While employed by the Company, the Employee shall devote all of his business time, attention, skill and effort to the faithful performance of his duties for the Company. For a period of one (1) year after the termination or cessation of Employee's employment for any reason, the Employee will not, in the geographical areas that the Company or any of its subsidiaries does business or has done business at the time of Employee's departure, directly or indirectly:
(a) Engage or assist others in engaging in any business or enterprise (whether as owner, partner, officer, director, employee, consultant, investor, lender or otherwise, except as the holder of not more than 1% of the outstanding stock of a publicly-held company) that is competitive with the Company's business, including but not limited to any business or enterprise that develops, manufactures, markets, or sells any product or service that competes with any product or service developed, manufactured, marketed or sold, or planned to be developed, manufactured, marketed or sold, by the Company or any of its subsidiaries while the Employee was employed by the Company; or
(b) Either alone or in association with others (i) induce or attempt to induce, any employee or independent contractor of the Company to leave employment or other engagement with the Company, or (ii) hire, solicit or recruit or attempt to hire, solicit or recruit for employment engagement as an independent contractor, or any person who was employed by the Company at any time during the term of the Employee's employment with the Company. This restriction shall not apply to hire of any individual who has not been employed by the Company for a period of six (6) months or more; or
(c) Either alone or in association with others, solicit, divert or take away, or attempt to solicit, divert or take away, the business or patronage of any of the clients, customers, business partners, investors or accounts of the Company which were contacted, solicited or served by the Company at any time during the term of the Employee's employment with the Company and regarding which the Employee had either: (i) substantive contact; or (ii) access to confidential information.
6. Not An Employment Contract.
The Employee acknowledges that this Agreement does not constitute a contract of employment, either express or implied, and does not imply that the Company will continue the Employee's employment for any period of time. This Agreement shall in no way alter the Company's policy of employment at will, under which both the Employee and the Company remain free to terminate the employment relationship, with or without cause, at any time, with or without notice. This at-will employment relationship may only be altered in a writing signed by the President of the Company.

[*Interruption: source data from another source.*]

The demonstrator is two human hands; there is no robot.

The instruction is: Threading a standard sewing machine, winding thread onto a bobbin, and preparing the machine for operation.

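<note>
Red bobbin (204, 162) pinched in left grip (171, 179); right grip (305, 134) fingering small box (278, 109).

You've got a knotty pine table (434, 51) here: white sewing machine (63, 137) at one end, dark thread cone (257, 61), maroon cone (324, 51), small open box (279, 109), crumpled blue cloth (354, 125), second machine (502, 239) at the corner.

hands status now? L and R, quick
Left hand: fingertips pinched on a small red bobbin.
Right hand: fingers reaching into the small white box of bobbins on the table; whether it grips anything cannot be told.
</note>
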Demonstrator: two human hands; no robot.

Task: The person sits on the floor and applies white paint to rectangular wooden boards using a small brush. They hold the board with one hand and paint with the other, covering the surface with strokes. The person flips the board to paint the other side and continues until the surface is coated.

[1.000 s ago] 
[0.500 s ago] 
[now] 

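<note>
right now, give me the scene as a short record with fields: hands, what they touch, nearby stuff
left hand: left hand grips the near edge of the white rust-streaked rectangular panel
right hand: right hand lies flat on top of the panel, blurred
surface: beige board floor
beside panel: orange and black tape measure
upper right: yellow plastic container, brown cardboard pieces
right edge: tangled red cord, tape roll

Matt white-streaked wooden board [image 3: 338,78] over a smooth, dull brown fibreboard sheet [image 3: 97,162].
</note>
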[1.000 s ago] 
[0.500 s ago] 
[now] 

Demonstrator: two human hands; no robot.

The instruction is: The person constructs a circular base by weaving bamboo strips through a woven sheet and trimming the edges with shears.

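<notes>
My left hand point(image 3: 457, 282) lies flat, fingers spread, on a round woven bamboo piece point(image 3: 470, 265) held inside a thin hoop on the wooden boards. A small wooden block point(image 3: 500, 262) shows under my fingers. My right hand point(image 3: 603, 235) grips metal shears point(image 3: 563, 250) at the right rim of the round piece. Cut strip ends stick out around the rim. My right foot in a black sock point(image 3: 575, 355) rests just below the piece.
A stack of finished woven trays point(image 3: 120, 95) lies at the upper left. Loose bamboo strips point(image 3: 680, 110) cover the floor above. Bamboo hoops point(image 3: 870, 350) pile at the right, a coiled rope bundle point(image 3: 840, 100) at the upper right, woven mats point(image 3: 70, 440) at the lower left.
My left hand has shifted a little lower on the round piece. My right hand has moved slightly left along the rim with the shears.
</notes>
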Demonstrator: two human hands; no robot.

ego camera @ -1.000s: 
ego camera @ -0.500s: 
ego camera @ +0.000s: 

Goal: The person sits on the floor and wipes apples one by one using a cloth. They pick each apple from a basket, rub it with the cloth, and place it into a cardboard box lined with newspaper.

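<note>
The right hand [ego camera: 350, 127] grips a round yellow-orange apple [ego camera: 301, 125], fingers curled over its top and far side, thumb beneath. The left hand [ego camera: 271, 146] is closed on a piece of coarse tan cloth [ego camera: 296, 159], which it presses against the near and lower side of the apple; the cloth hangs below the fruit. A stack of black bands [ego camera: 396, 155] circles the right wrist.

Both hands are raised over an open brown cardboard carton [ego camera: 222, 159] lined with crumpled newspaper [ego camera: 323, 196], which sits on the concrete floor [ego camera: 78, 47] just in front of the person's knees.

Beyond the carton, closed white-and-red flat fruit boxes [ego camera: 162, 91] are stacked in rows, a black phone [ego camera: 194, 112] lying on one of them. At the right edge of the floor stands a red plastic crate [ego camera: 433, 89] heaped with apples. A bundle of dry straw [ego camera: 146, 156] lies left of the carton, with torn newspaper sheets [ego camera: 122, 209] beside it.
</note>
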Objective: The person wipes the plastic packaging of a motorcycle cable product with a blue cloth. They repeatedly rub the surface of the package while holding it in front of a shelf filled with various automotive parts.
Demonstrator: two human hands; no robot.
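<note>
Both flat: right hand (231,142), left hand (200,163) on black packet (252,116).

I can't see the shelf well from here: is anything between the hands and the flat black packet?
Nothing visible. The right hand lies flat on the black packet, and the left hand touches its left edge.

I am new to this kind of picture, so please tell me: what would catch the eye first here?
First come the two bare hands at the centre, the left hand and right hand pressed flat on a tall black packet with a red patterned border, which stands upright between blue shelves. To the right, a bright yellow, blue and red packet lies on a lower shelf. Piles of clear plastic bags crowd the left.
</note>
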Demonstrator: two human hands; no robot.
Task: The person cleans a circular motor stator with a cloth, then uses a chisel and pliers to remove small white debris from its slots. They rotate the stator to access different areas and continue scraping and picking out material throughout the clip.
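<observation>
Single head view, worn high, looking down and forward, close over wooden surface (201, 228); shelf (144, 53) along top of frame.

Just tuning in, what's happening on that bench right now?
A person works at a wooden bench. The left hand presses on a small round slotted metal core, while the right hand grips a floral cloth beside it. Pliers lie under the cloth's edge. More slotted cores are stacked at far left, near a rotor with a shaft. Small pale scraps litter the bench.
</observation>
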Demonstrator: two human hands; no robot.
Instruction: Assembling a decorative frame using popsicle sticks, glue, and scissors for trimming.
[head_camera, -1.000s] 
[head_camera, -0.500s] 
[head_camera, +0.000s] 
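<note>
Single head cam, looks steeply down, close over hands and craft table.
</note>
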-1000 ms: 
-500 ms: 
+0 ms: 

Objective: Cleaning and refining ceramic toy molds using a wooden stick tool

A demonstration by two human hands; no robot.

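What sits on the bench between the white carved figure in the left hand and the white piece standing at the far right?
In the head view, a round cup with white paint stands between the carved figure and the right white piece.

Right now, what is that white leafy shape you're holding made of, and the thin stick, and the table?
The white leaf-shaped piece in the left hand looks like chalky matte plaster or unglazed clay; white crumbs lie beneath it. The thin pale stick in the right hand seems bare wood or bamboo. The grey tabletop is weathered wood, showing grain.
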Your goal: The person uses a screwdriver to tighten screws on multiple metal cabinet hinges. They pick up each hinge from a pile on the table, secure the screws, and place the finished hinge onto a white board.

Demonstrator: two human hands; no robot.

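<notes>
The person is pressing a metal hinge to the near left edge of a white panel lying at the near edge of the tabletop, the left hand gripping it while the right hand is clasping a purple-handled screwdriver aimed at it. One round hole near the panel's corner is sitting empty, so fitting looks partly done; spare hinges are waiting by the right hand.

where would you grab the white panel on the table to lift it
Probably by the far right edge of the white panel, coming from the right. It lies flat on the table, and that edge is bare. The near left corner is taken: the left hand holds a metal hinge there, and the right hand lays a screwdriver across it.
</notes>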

7. Return of Company Property.
The Employee agrees to return immediately upon the cessation of his employment with the Company or earlier if requested by the Company, all Company property including, but not limited to, keys, files, records (and copies thereof), computer hardware and software, cellular phones, pagers, and Company vehicle, which is in his possession or control. The Employee acknowledges he has no ownership rights over such property. The Employee further agrees to leave intact all electronic Company documents, including those, which he developed or help develop during his employment.
8. General Provisions.
(a) Entire Agreement. This Agreement supersedes all prior agreements, written or oral, between the Employee and the Company relating to the subject matter of this Agreement. This Agreement may not be modified, changed or discharged in whole or in part, except by an agreement in writing signed by the Employee and the Company. The Employee agrees that any change or changes in his duties, salary or compensation after the signing of this Agreement shall not affect the validity or scope of this Agreement.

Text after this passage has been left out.